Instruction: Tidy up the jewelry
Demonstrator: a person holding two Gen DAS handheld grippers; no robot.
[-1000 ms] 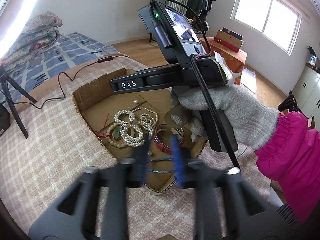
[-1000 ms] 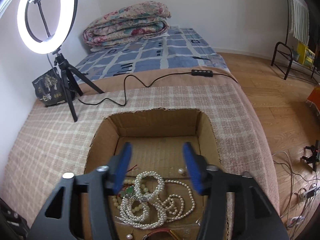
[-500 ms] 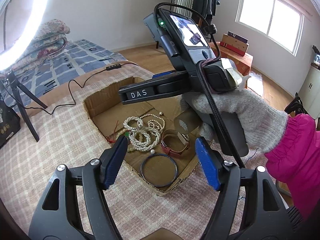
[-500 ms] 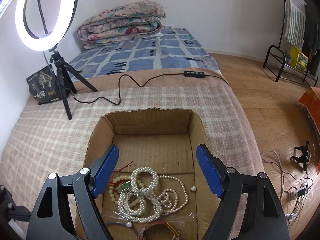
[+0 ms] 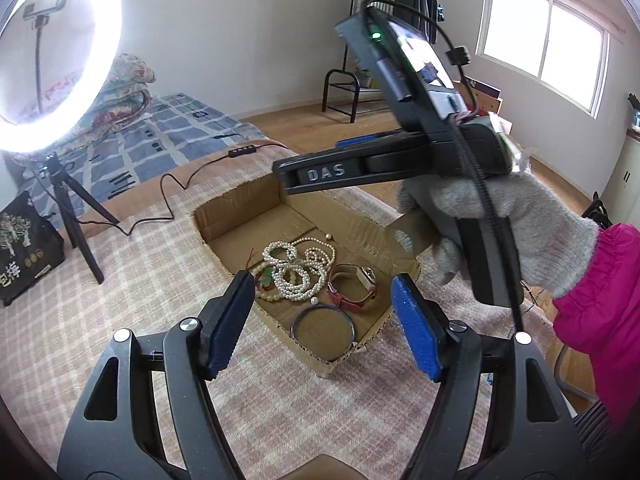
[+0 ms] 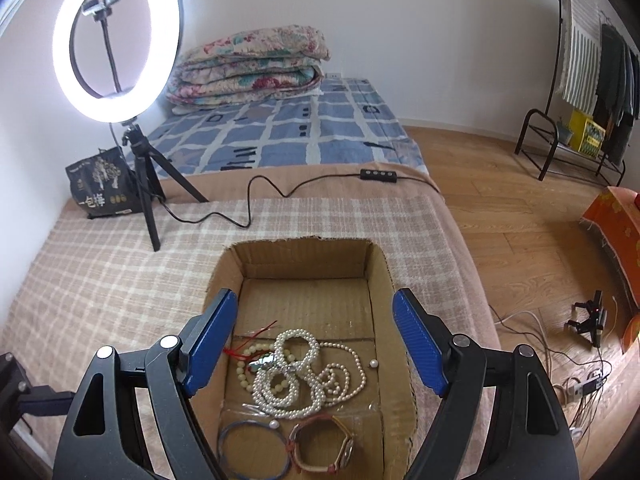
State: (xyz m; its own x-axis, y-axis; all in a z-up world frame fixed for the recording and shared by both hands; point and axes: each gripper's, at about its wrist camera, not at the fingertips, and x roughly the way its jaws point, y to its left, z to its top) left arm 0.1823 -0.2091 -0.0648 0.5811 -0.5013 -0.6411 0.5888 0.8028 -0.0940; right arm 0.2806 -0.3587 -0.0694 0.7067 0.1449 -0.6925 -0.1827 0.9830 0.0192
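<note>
Checked bedding carries an open cardboard box in which the jewelry is gathered: tangled pearl strands, a dark bangle and a strapped watch. Both tongs are held above it, spread wide and empty: the left tongs over the box's near end, the right tongs over the pearls. One piece is best singled out; the bangle, lying apart, seems easiest, though the pearls' tangle cannot be fully judged.
</note>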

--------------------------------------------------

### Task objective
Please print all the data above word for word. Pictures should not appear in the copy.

### Output
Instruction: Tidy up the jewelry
Demonstrator: a person holding two Gen DAS handheld grippers; no robot.
[-1000 ms] 
[-1000 ms] 
[-500 ms] 
[-500 ms] 
[+0 ms] 
[+0 ms] 
State: (xyz m; its own x-axis, y-axis; all in a z-up world frame fixed for the recording and shared by both hands; point and axes: each gripper's, at about its wrist camera, not at the fingertips, and x roughly the way its jaws point, y to its left, z to its top) left arm 0.1823 -0.2091 -0.0648 0.5811 -0.5013 -0.6411 0.5888 0.8028 -0.0940; right arm 0.2806 -0.3587 -0.0694 0.7067 0.1449 -0.6925 -0.1827 0.9830 0.0192
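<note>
Checked bedding carries an open cardboard box in which the jewelry is gathered: tangled pearl strands, a dark bangle and a strapped watch. Both tongs are held above it, spread wide and empty: the left tongs over the box's near end, the right tongs over the pearls. One piece is best singled out; the bangle, lying apart, seems easiest, though the pearls' tangle cannot be fully judged.
</note>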

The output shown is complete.